In the ebb and flow that is a minor league baseball season, there will certainly be streaks. Hitting streaks, consecutive scoreless innings streaks, winning streaks and losing streaks.
The key to having a successful season is to extend the good streaks as long as possible and to limit the bad ones from lingering for too long.
We are proud to be a well-balanced club this year. We pitch well, have athletes in the field and are diverse offensively, with speedy table-setters and veteran sluggers to drive them in. For the most part, that formula has worked. A team with a workmanlike approach, we have been able to play rather steady most of the season, running off a couple of small winning streaks and avoiding slides.
But heading out of July and into August, our team hit the skids hard. First we stopped playing defense, then the runs were tough to come by, and then our pitchers struggled to get outs. All of a sudden, we went 3-9 in a 12-game stretch and saw our lead in the American Association’s North Division evaporate.
Our poor play was very frustrating to us all. Losing was one thing, but we were giving away games most nights. After taking a 1-0 lead in the bottom of the third in our series opener against the Gary RailCats on Monday, we watched as the Central Division leaders rallied for four runs in the top of the next inning to take a commanding lead.

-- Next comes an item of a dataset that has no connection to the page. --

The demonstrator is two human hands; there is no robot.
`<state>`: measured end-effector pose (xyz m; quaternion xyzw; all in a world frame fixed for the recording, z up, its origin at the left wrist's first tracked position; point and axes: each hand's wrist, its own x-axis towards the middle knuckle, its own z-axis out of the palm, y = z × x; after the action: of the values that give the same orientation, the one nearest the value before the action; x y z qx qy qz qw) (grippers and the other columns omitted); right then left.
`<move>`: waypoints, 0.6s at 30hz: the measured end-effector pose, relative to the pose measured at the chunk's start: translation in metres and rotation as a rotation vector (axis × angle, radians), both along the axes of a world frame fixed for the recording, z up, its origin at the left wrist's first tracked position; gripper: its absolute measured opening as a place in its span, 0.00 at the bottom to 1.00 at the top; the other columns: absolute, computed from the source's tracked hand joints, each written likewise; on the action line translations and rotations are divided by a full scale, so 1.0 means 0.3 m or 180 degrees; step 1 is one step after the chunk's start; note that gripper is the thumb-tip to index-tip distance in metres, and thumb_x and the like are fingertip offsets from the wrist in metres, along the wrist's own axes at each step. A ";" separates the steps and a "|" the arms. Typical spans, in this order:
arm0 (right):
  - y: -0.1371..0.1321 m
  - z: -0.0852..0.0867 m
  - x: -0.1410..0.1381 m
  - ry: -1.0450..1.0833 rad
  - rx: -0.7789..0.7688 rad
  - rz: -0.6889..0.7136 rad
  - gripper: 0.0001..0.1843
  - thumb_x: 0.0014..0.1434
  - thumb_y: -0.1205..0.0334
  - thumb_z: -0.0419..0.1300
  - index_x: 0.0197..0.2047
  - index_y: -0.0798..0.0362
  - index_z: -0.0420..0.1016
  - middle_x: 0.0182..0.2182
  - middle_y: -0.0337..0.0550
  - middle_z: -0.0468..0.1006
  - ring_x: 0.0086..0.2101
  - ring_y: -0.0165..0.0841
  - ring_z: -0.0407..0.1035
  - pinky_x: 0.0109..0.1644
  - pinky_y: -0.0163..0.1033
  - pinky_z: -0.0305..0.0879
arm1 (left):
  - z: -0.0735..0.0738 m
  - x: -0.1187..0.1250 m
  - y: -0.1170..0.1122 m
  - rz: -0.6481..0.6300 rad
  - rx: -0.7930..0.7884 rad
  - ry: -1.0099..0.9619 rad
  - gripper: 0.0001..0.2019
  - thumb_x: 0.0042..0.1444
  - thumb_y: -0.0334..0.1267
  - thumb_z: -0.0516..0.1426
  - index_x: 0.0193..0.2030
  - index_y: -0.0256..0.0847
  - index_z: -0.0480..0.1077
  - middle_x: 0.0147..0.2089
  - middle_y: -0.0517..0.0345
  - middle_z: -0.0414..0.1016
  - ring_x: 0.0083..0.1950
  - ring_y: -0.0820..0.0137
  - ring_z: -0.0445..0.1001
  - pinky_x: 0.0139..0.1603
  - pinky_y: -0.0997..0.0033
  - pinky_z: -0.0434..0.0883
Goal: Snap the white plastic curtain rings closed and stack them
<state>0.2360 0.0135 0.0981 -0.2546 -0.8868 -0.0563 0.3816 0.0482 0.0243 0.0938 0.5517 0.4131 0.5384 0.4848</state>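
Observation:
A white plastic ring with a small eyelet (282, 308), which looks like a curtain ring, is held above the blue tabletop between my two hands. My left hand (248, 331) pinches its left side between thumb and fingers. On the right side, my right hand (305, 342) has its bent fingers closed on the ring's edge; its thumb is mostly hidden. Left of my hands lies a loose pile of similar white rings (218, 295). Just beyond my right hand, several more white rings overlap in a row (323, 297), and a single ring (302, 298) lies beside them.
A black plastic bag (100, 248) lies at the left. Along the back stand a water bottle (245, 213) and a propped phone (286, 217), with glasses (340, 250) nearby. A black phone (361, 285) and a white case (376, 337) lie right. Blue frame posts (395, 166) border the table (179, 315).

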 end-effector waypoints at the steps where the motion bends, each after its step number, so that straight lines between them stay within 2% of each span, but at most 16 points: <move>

In the bottom of the seventh inning, our frustration finally came to a head. After watching our deficit grow to four runs in the top of the frame, our speedy right fielder, Justin Justice, stepped to the plate to lead off as we still held out hope for a late rally. Justin quickly drilled a pitch back up the middle, where it was deflected straight up into the air toward the left side of the infield. Gary’s third baseman quickly ran over, collected the ball when it came down and fired over to first. With Justin running hard out of the box, it seemed like there wouldn’t even be a play at first. But a nice play made it relatively close, with our guy clearly beating the throw by a step.
But as things seem to go when you’re down, the call did not go our way and Justin was called out. That started a chain reaction of events that clearly displayed the mounting frustration for our club.
Justin threw up his hands and argued in disbelief. Our hitting coach, Tom Vaeth, flew out of his first-base coaches box to protest the call, and then our manager, Rick Forney, ran over from his third-base coaches box to make the umpire aware of his missed call.
In an instant, Rick and the first-base umpire were toe to toe in a screaming match in short right field. The umpire refused to back down and gave Rick the old heave-ho. He had been ejected for arguing the call, and the fans loved it. A longtime minor league player, coach and manager, Rick had seen enough. He couldn’t take it anymore. As he walked away from the argument, he figured the umpire didn’t know where first base was anyway, so he calmly walked over and pulled the bag out of the ground and walked off the field with it. Our fans went crazy, giving him a standing ovation.
The frustration was not over for us that night. Somehow, as we had most of the past week and a half, we still found ourselves in striking distance in the late innings after rallying for two runs in the bottom of the eighth to pull within two runs at 5-3.
But in the top of the ninth, a potential inning-ending double play was botched when our second baseman wrongfully thought we already had two outs and ran toward the dugout after receiving the feed from our shortstop instead of throwing to first to complete the turn. Gary rallied for six runs after that mistake.
We can laugh about it now, because after our victory on the road over the St. Paul Saints, we are back in first place in our division. Things seem to be back to normal and with just over 20 games left in our season, it couldn’t happen at a better time.
Brendan Sagara, a former Leilehua and Hawaii-Hilo pitcher, is a veteran minor league pitching coach in his first year with the Winnipeg Goldeyes.